Basque Fact of the Week: Bilbo, the Capital of Bizkaia

Though my dad grew up in Bizkaia, because I lived in Donostia when I spent my year abroad in the Basque Country, I never really got to know the capital of his home province. Bilbo always seemed a bit foreboding, a bit too big for me to grasp during a day excursion. Of course, I’ve wandered the Casco Viejo and took in the Guggenheim. (I took my dad’s sisters there once. When we left, I asked what they thought and they shrugged. “The frames were nice.”) My friend Aitor even took us to see the “cathedral” – San Mamés, where Athletic Bilbao plays – though I still haven’t seen them play myself. However, I’ve never really gotten to know the city, despite its central importance to Basque history and economy.

A view of Bilbo from Monte Artxanda, taken from Wikimedia.
  • Bilbo is the Basque spelling of the more familiar Bilbao. In the letter of its founding, back in 1300, the city is referred to as Biluao. Bilbo as the spelling dates back to at least 1794. Though the origins of the name are debated, with multiple theories, one possibility is that it comes from the words bilbe ‘weave’ and aho ‘boca,’ meaning something like the ‘the mouth, the entrance of the weave,’ referring to how the streams of the original site weaved together. Around 1600, Shakespeare used the word ‘bilbo‘ to refer to a sword – inspired by Bizkaian iron – in one of his plays, suggesting that it was a common word at the time.
  • By the 12th century, a center of population had grown up around what is today Bilbo, built around the monasteries, such as Begoña. The city proper was founded in 1300 by Diego López V de Haro, though there is some evidence suggesting a previous, but failed, founding of a city in the same location. In 1310, López de Haro’s niece, María Díaz I de Haro, refounded the city, strengthening its commercial position by making it a required stop for traffic from Castile. In 1602, Bilbo was made the capital of Bizkaia, a position previously held by Bermeo.
  • The city became the economic heart of the Basque Country in the 18th and 19th centuries, a time that saw the railroad arrive in the city, the Bank of Bilbao founded, and the Bilbao Stock Exchange begin. Steelmaking was one of the key industries of the city. In just the 20 years from 1880 to 1900, the city’s population grew from 11,000 to 80,000.
  • The city also saw a great deal of conflict. It was besieged during the First and Third Carlist Wars, as well as the Spanish Civil War. It was also bombed during the Spanish Civil War, with at least 100 bombs dropped on September 25, 1936. After the Civil War, a huge amount of immigration from other parts of Spain fed the developing economy, often leading to poor conditions for workers and the development of social movements in response.
  • Beginning in 1861, Bilbo began annexing nearby neighborhoods, beginning with Abando and Begoña. It continued to grow, absorbing more nearby localities: Deustu, Uribarri, Otxarkoaga-Txurdinaga, Casco Viejo, Rekalde, and Basurtu-Zorrotza. These now form various districts within Bilbo.
  • Bilbo was built on mining, steel manufacturing, and shipbuilding. However, by the mid 1980s, the so-called “Great Crisis” took its toll, with Bizkaia and Gipuzkoa having the highest unemployment in all of Europe. Some of the historic companies of greater Bilbo closed their doors. Further, Bilbo was simply dirty, a consequence of all of that industry. However, governments across various levels undertook a revitalization plan, which included the restructuring of the port, the construction of the Metro, and the demolition of industrial ruins.
  • This revitalization is perhaps no better symbolized than by the Guggenheim Museum, which opened in 1997 on the grounds of the old port. Designed by Frank Gehry, it was first criticized as the “McDonaldization” of culture. However, even some of its most ardent critics have come to recognize the revitalizing force that the museum and the related efforts brought to the city.
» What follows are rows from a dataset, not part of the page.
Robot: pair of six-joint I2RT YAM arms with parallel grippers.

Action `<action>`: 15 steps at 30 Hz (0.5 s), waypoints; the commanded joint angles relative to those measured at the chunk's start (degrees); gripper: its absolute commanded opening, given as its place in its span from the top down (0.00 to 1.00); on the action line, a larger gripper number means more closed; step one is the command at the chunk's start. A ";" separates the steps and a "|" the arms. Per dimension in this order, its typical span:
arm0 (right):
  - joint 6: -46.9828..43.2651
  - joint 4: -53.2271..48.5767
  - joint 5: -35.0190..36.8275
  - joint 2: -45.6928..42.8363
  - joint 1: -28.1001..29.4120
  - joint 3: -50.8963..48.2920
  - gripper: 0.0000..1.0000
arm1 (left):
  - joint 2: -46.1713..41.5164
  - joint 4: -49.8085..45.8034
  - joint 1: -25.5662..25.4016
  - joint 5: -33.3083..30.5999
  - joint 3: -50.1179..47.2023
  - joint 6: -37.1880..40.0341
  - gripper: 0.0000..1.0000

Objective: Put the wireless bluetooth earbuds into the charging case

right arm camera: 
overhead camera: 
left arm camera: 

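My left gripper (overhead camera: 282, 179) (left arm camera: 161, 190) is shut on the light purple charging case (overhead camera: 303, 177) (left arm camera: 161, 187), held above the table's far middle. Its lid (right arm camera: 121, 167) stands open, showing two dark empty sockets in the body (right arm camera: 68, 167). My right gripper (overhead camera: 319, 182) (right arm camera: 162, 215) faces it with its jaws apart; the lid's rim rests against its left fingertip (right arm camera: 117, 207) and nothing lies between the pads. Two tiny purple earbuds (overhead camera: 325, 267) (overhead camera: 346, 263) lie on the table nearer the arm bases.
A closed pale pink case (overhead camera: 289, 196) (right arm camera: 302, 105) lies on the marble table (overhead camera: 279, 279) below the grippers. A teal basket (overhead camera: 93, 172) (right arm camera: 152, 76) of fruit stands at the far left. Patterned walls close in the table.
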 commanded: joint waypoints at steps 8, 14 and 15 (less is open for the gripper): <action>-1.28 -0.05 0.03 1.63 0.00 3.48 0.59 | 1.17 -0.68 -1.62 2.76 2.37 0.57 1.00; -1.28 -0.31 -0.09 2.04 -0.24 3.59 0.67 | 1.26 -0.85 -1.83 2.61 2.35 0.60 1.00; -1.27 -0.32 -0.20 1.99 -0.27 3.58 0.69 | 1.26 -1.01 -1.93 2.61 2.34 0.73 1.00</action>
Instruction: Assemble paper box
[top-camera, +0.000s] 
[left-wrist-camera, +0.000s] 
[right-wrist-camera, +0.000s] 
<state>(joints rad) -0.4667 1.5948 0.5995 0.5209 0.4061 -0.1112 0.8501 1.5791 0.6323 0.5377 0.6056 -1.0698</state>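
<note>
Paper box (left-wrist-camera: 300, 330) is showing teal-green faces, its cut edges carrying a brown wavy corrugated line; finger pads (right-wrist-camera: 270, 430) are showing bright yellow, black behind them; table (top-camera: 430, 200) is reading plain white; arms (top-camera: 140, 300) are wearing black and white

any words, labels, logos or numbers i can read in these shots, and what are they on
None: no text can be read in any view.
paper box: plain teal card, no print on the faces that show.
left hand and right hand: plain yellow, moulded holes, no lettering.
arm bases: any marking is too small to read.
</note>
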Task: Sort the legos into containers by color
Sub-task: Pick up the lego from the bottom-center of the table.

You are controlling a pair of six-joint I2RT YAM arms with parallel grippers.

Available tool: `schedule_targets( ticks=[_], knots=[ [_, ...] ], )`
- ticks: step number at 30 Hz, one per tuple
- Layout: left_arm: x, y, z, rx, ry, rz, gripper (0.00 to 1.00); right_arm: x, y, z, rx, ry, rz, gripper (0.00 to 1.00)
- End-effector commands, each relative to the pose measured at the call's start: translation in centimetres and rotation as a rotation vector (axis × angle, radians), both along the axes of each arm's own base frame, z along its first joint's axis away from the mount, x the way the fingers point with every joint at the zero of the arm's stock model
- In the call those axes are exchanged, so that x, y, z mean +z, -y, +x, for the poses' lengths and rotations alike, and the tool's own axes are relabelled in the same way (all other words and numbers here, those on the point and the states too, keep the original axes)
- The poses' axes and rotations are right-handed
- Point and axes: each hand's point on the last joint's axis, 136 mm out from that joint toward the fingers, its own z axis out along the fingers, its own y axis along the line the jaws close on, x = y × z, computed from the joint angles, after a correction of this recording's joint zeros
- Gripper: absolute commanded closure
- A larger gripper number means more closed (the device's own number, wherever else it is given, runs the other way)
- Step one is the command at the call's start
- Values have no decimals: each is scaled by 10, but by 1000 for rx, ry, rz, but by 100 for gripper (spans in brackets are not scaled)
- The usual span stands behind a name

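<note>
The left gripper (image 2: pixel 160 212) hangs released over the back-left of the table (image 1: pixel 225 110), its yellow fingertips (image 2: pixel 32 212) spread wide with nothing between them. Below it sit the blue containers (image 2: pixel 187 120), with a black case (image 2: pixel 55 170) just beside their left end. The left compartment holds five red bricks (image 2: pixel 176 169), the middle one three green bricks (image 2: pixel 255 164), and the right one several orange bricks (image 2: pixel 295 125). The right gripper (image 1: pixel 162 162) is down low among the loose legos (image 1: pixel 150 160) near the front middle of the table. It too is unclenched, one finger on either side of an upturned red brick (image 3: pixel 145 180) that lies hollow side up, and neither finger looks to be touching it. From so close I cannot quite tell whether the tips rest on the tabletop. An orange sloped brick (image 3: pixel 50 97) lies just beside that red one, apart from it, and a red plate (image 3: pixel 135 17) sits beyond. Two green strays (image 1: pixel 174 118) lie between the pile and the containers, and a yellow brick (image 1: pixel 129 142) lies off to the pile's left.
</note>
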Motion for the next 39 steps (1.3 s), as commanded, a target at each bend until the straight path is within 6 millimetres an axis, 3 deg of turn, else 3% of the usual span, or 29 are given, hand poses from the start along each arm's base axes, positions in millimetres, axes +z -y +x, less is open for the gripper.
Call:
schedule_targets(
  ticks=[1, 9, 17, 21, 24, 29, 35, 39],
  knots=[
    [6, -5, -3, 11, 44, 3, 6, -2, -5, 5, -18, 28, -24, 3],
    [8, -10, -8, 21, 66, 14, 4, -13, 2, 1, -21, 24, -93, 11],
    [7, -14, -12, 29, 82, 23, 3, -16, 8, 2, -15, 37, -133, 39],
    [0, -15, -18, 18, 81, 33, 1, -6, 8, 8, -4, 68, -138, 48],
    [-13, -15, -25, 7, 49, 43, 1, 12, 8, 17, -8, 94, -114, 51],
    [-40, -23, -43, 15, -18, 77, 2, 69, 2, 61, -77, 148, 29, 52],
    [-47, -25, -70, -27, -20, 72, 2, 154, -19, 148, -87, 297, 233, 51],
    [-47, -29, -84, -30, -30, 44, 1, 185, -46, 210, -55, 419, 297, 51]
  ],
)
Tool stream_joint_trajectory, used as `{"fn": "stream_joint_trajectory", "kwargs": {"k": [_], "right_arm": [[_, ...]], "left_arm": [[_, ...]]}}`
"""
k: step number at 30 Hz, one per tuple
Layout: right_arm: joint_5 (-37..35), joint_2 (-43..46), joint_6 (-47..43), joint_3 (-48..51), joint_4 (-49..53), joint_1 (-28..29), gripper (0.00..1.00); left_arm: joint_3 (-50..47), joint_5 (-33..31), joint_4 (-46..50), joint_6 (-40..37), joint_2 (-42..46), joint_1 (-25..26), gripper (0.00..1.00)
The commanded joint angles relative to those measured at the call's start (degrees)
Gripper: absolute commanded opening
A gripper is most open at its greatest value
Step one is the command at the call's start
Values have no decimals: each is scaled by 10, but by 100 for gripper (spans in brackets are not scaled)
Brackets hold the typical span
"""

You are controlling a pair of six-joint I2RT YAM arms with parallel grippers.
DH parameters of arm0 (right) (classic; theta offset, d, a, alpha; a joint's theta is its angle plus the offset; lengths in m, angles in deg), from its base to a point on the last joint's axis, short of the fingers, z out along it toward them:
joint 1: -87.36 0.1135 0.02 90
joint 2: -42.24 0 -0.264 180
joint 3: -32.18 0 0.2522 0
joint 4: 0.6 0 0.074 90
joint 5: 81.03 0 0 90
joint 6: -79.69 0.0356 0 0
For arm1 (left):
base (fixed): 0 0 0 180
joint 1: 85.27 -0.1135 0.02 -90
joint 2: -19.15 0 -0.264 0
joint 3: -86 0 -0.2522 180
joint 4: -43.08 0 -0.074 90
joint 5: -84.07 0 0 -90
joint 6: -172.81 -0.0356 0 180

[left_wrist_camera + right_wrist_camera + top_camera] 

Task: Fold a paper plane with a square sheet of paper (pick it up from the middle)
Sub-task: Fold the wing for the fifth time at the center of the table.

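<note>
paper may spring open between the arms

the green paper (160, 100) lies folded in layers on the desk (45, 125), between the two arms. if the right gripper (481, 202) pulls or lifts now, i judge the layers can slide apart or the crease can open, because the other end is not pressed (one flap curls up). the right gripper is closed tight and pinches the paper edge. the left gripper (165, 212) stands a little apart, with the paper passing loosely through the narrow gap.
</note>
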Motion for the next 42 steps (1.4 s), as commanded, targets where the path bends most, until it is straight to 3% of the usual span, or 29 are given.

Primary sources: Serrano Abad, Susana. Bilbao. Historia. Auñamendi Encyclopedia. Available at:; Auñamendi Entziklopedia. Bilbao. Auñamendi Encyclopedia. Available at:; Bilbao, Wikipedia

9 thoughts on “Basque Fact of the Week: Bilbo, the Capital of Bizkaia”

  1. It’s not quite right about Shakespeare using Bilbo to mean a sword. In Hamlet, Act 5, scene ii, line 6 he writes: “the mutinies in the bilboes”, meaning shackles. fetters were made in Bilbao.